Although it may sound like an unlikely combination (that happens to bring together two of my key interests) I’m not the only person to think that jazz improvisation may provide us with some insights into the way effective teams and organisations work and learn. The tired metaphor of an organisation being like an orchestra doesn’t really fit present-day realities. Orchestras work from detailed scores and the analogy of organisations working from predictable strategic plans no longer seems relevant when our working environments are so unpredictable that flexibility and responsiveness are what’s needed. But start thinking about organisations as jazz groups made of individuals with the skills and knowledge necessary to improvise around a basic tune, able to solo when necessary and ‘comp’ when others take the spotlight and aha! now we are getting somewhere. When my colleague Moira Halliday suggested I bring these two passions together I assumed few others would have given much thought to the juxtaposition of jazz improvisation and organisations. How wrong I was. Not only has a lot been written about it but there was even a conference devoted to Jazz and OD in 1996 with jazz musicians playing and speaking about the nature of improvisation. I really wish I had been there. One of the speakers/musicians was Ken Peplowski who I saw at the wonderful Islay Jazz Festival in Scotland.

I’m reading about jazz improvisation at the moment in order to see what insights from that discipline might apply to organisational learning. The possibilities seem very fruitful. I’m also reading what others have said about jazz and OD. A particularly stimulating paper entitled Creativity and Improvisation in Jazz and Organizations: Implications for Organizational Learning’ was written in 1998 by Frank Barrett (who is both a professional jazz musician and OD consultant) You can download it here.

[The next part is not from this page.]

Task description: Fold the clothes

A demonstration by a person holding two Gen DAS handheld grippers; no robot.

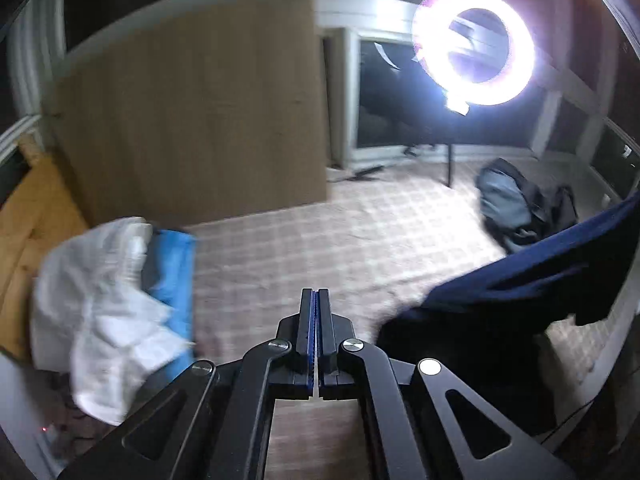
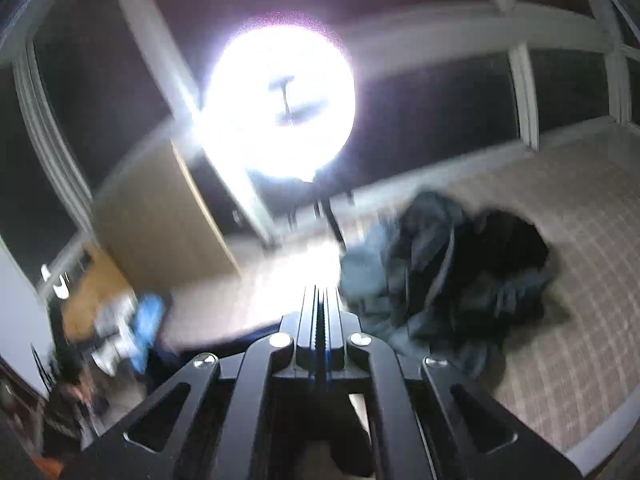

The whole nature of metaphor as a way of creating meaning and understanding complexity in organisations is beautifully explored by one of our Framework Community members, Bill Sterland, in his publication ‘Metaphor and Analogy‘.

To give you an idea of what can be achieved through improvisation in jazz check out Pat Metheny’s Quartet playing ‘Song for Bilbao’ on YouTube. What would it feel like to work in a team with that amount of energy, creativity and communication?